But connecting with these gamers consistently — through the current wave of games consoles such as Sony’s Playstation 3 (PS3), Microsoft’s Xbox 360 and Nintendo’s Wii, or through online and mobile gaming — now requires companies to operate on a very different scale.
The importance of scale wasn’t lost on dealmakers at Activision and Vivendi. It certainly made sense to investors — ahead of a late August stock split, Activision Blizzard’s share price was about $37 in mid-July, compared with Activision’s standalone price of $22 when the deal was announced last December.
Activision was no slouch on its own though. Founded in 1979, it was the first independent games developer. Following an ill-judged move into business-application software in the 1980s that saw the company file for Chapter 11, it refocused on games in the early 1990s. Acquisitions have helped the company expand and successful long-running titles encouraged steady sales. During the last fiscal year to April 2008, the company nearly doubled its revenue to $3 billion and achieved an operating margin of 16.5%.
For Tippl, Activision’s CFO since 2005, it’s by design, not accident, that the company is reaping the rewards of its current strategy. “There’s this concept that this is a hit-driven business where you throw a lot of things on the wall and hopefully something sticks,” says the 41-year-old Austrian, a 14-year veteran of Procter & Gamble. “That’s not how we run the business. Our job and our strategy have always been to make sure we have a plan in place that grows our existing franchises every year.”

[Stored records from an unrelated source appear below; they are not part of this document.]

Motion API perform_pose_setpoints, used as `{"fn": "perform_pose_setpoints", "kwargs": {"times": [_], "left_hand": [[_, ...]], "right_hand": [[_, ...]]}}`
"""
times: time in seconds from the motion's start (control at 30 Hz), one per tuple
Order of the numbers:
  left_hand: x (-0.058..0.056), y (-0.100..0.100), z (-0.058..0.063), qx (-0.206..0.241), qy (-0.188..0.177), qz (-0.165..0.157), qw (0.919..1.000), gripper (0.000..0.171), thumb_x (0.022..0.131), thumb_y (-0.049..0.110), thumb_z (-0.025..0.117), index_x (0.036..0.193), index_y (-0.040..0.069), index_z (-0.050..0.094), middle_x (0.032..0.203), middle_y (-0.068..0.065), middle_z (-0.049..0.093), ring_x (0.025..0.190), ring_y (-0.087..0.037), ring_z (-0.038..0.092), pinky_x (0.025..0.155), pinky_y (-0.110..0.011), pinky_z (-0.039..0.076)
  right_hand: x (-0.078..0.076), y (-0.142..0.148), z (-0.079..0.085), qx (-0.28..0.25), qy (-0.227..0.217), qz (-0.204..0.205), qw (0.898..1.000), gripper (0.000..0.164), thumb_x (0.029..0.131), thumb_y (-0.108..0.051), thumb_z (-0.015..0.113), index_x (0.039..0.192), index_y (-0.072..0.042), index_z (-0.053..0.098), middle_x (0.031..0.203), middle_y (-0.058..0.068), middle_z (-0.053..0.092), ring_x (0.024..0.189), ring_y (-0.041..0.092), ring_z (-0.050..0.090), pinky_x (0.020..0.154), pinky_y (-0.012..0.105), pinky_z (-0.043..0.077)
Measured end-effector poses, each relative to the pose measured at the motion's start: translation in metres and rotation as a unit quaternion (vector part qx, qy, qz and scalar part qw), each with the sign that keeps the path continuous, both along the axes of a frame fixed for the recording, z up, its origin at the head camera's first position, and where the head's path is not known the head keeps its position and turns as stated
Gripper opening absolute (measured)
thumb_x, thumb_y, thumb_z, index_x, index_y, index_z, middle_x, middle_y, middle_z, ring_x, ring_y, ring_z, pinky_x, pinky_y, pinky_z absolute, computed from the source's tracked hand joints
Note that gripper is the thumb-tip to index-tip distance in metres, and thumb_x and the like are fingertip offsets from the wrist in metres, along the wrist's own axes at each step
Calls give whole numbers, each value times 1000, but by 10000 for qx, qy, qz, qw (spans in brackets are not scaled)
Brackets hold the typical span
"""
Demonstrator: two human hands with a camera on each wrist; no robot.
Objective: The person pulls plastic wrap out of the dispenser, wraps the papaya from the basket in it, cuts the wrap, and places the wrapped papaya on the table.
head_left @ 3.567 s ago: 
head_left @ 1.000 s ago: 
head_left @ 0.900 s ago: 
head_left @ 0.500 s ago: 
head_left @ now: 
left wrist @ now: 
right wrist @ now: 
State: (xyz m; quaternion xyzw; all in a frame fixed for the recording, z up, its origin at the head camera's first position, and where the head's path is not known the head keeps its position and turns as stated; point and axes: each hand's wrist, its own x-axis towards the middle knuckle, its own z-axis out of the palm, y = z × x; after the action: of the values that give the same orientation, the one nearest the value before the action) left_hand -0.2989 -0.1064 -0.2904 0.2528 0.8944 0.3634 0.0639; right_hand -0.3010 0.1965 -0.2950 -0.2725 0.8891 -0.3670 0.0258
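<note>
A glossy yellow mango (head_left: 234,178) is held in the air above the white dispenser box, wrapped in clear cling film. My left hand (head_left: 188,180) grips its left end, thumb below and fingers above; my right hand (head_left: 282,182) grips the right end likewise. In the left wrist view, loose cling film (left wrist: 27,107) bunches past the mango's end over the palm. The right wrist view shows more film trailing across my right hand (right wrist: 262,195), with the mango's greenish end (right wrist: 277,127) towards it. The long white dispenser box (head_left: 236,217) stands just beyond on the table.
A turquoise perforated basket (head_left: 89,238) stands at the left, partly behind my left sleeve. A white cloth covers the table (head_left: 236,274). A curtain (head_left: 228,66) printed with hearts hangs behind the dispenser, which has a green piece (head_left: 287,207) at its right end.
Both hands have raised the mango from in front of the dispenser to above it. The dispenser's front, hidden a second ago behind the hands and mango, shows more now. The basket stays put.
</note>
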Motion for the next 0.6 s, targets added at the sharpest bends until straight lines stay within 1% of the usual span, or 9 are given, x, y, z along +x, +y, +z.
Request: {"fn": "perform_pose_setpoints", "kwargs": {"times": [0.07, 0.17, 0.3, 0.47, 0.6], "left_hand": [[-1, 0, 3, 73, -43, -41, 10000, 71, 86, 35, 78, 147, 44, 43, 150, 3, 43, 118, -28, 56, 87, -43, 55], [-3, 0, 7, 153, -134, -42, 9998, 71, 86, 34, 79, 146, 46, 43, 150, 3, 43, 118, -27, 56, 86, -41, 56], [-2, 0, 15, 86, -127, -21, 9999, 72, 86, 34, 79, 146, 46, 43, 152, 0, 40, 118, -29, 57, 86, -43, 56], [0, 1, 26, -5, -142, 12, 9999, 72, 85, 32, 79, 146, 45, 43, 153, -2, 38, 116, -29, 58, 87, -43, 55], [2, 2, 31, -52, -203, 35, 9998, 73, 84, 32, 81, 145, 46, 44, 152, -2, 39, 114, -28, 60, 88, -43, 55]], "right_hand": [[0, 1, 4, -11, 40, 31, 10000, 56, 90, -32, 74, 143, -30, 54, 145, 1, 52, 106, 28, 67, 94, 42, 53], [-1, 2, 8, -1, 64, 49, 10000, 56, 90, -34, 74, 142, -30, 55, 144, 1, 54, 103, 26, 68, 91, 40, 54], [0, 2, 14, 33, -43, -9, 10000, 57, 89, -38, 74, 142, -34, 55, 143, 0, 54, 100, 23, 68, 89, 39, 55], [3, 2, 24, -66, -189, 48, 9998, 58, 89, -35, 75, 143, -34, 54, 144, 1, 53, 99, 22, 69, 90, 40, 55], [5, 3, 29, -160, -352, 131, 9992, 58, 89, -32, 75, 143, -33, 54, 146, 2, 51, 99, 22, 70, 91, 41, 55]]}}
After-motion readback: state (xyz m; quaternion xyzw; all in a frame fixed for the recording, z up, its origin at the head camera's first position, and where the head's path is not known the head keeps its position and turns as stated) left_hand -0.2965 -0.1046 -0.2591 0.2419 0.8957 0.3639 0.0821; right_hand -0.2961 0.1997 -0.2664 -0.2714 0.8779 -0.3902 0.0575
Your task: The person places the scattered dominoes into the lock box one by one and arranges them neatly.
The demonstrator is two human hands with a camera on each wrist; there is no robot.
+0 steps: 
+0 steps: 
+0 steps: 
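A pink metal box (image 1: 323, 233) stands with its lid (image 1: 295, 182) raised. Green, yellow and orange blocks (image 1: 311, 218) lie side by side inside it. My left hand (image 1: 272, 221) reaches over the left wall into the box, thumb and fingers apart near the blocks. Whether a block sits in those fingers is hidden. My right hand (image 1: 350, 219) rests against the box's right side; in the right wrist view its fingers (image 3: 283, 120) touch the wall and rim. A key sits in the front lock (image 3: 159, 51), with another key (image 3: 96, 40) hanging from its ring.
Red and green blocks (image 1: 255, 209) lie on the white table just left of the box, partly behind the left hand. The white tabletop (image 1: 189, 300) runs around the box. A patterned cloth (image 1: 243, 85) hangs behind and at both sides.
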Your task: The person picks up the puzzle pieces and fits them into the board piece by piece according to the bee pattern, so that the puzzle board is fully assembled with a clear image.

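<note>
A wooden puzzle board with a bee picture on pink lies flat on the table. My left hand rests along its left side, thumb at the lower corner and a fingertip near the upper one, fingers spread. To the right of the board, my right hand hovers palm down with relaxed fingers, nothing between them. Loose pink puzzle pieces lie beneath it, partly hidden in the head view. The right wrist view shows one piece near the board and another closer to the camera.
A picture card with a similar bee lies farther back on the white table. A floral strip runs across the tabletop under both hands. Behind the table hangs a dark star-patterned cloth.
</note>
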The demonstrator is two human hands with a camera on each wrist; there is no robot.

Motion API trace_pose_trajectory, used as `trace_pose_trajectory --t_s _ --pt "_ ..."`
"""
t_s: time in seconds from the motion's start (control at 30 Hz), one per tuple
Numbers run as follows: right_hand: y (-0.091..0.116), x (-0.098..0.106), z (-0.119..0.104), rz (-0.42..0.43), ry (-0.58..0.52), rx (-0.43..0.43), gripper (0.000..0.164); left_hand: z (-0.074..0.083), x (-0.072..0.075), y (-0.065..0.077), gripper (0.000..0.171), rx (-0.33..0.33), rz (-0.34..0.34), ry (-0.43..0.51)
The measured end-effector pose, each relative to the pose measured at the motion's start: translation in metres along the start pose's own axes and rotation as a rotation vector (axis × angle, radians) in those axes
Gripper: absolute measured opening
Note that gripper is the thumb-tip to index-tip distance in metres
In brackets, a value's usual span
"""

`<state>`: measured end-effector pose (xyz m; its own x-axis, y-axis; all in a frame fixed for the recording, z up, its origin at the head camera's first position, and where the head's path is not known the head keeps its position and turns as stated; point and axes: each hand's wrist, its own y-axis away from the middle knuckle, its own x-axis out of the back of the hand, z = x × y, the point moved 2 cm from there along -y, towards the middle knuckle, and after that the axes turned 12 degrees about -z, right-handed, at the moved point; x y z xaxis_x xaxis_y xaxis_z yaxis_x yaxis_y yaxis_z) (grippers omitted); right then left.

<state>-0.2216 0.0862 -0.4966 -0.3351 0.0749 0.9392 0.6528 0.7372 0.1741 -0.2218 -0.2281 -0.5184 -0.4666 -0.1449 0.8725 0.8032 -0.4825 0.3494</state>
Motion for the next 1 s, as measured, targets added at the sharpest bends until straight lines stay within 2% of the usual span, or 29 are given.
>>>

Easier said than done these days. It was once fairly straightforward to hit growth targets with frequent product updates to tried-and-tested franchises, such as Call of Duty and a series involving celebrity skateboarder Tony Hawk. But just as the gamer profile has changed, so have the types of games that become hits. Traditional console titles helped make Activision an industry leader, but now newer markets are showing the biggest growth prospects. This requires lightning-fast strategy shifts.
Why Casual Is Smart
One of the new markets involves subscription-based online offerings. The beauty of these games for CFOs is that they help to smooth the industry’s notorious sales peaks and troughs around the lifecycles of traditional consoles. “This has been a super-cyclical industry, and the thing CFOs want the most is predictability,” says Jason Mauricio, an analyst at Arete Research in London. “They don’t want surprises, they want smooth earnings. Some of the newer developments coming up in the video game industry are allowing that to be more of a reality.” For its part, Activision Blizzard generates more than $1 billion in revenue and more than $500m in profit from subscription businesses, thanks largely to its ownership of the Blizzard-developed World of Warcraft, an online game with some 9m monthly subscribers. EA, meanwhile, also sees this as a growth area, and expects online revenue to rise by some 50%, to more than $285m, in the year to April 2009.